(Input data begins)
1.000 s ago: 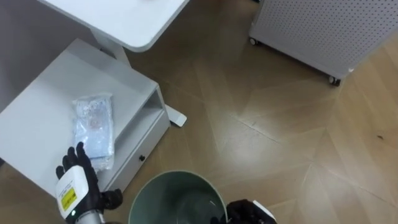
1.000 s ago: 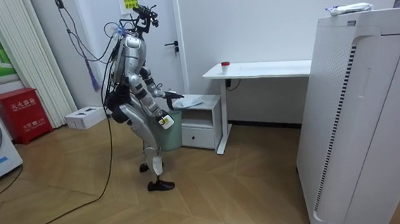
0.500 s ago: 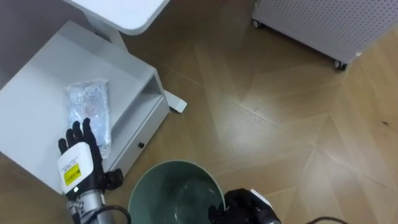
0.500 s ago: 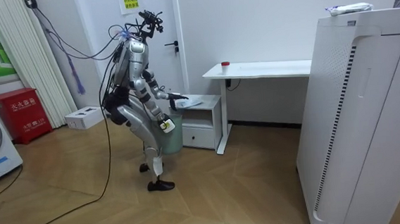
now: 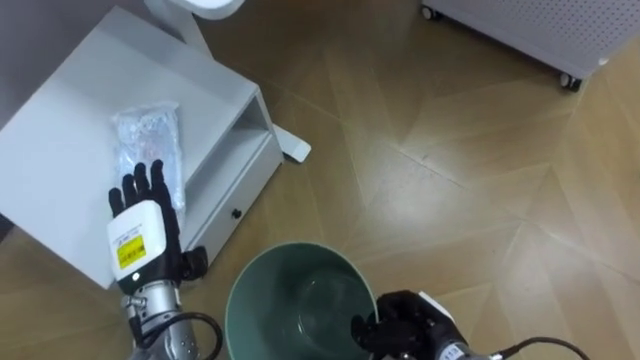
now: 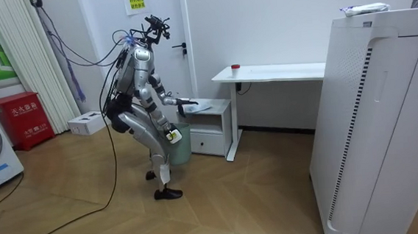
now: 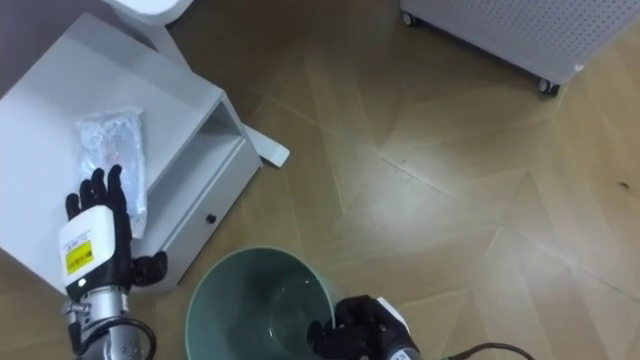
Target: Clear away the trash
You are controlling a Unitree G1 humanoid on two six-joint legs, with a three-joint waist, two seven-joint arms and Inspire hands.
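Silver body, black left hand (image 5: 146, 240), yellow label

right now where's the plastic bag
In the left eye view, the plastic bag lies upper left on the white cabinet, at the left hand's fingertips, up and left of the green bin.

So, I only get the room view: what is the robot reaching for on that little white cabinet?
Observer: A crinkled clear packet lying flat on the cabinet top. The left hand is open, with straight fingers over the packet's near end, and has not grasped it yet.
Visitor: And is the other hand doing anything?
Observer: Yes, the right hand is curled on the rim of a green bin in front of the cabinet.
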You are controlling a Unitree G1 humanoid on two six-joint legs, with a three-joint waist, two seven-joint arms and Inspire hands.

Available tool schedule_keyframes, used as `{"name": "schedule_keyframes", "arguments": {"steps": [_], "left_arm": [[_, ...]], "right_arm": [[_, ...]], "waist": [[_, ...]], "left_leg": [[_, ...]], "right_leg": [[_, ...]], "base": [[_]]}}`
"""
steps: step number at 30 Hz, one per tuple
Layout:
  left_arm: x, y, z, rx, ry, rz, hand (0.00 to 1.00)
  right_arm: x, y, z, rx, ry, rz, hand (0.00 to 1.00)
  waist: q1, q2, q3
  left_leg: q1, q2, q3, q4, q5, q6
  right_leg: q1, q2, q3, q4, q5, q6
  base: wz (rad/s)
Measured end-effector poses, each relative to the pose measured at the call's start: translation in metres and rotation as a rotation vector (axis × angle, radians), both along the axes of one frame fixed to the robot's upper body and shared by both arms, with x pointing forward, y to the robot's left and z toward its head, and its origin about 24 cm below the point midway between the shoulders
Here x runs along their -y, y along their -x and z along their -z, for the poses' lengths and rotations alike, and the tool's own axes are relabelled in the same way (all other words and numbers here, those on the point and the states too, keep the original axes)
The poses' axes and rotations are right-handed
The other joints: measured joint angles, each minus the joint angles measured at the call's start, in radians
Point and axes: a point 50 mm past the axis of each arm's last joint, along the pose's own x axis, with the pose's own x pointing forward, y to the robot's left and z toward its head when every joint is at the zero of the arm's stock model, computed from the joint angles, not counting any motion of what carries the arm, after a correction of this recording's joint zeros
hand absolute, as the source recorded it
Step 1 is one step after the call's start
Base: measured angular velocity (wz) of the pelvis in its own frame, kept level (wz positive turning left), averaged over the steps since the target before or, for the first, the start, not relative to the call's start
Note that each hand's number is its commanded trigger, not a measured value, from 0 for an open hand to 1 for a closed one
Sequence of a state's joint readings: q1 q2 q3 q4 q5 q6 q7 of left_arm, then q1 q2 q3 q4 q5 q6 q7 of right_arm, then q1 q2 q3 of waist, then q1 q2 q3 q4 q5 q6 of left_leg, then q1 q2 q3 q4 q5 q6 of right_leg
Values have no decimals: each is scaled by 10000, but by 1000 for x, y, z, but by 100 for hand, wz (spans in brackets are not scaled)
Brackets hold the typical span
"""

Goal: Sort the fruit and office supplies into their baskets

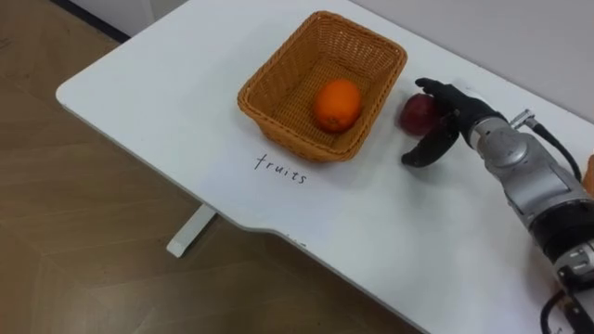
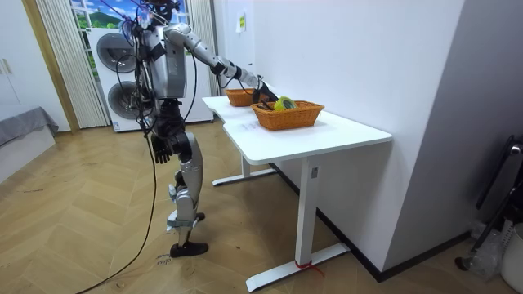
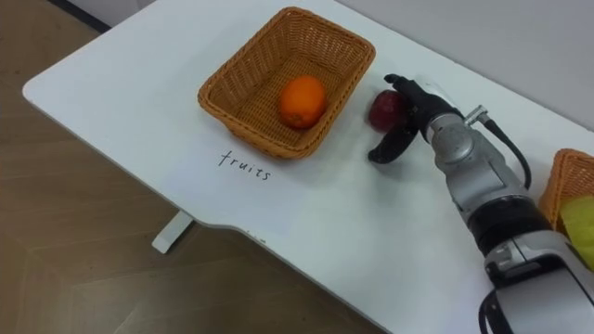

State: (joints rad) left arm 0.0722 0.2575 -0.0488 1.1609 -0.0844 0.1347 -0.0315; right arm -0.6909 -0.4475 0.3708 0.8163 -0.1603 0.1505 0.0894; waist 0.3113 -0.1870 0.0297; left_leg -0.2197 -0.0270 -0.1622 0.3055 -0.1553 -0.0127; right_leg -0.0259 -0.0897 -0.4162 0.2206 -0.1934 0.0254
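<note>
A wicker basket (image 1: 278,79) marked "fruits" stands on the white table (image 1: 167,102) and holds an orange (image 1: 337,104). A red apple (image 1: 418,112) lies on the table just right of the basket, against its wall. My right hand (image 1: 448,109) reaches in from the right and brackets the apple, its fingers over the top and far side and its thumb spread below and apart from it. The hand is open. My left hand (image 2: 161,148) hangs at my side with relaxed fingers, holding nothing.
A second wicker basket (image 3: 560,186) with a yellow thing (image 3: 579,223) in it stands at the table's right. The table's rounded near edge (image 1: 232,223) drops to wooden floor. I stand at the table's end, with a washing machine (image 2: 114,57) behind me.
</note>
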Motion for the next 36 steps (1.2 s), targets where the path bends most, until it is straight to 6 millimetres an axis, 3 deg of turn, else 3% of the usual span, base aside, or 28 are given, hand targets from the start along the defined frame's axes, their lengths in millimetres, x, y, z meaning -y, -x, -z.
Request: {"name": "schedule_keyframes", "arguments": {"steps": [6,13,22,28,29,30,36], "left_arm": [[0,0,0,16,4,-33,0],[0,1,0,32,-12,37,0],[0,4,1,-95,-100,135,0],[-2,-4,-1,8,-162,407,0],[-1,-9,-2,120,-134,458,0],[-1,-10,-2,153,-125,484,0],[0,-14,-2,212,-115,651,0]], "right_arm": [[5,1,3,-230,193,206,0],[13,-8,-6,-259,674,557,0],[20,-12,-14,199,-153,1111,0],[20,-13,-17,495,-90,1177,0],[20,-15,-21,635,-81,1160,0],[19,-15,-22,667,-69,1146,0],[18,-17,-26,983,60,1090,0]], "waist": [[100,-21,5],[274,-2,53],[227,-12,108],[276,-7,205],[275,9,273],[277,29,287],[325,40,276]], "left_leg": [[-3,5,1,18,10,-14],[-192,36,-55,32,54,-59],[-640,50,-188,182,72,-82],[-862,142,-177,375,47,-116],[-927,170,-181,401,59,-140],[-970,180,-181,401,69,-152],[-1144,257,-180,409,136,-243]], "right_leg": [[-31,17,67,1,9,-13],[-165,59,-19,-3,41,-62],[-482,85,-261,13,73,-108],[-628,183,-255,15,151,-185],[-687,218,-256,8,179,-221],[-734,227,-251,10,191,-236],[-953,322,-158,3,242,-305]], "base": [[-2],[3],[5],[-2],[-6],[-6],[-4]]}}
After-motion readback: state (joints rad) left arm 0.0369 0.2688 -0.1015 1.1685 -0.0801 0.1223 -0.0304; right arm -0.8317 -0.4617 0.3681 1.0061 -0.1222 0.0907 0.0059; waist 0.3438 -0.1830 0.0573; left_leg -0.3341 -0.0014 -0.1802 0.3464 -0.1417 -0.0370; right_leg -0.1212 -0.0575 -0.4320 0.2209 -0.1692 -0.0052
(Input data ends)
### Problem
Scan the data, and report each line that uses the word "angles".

### Result
The other joints: measured joint angles, each minus the joint angles measured at the call's start, in radians
Point and axes: a point 50 mm past the axis of each arm's last joint, along the pose's own x axis, with the pose's own x pointing forward, y to the robot's left and z toward its head when every joint is at the zero of the arm's stock model, computed from the joint angles, not counting any motion of what carries the arm, after a correction of this recording's joint zeros

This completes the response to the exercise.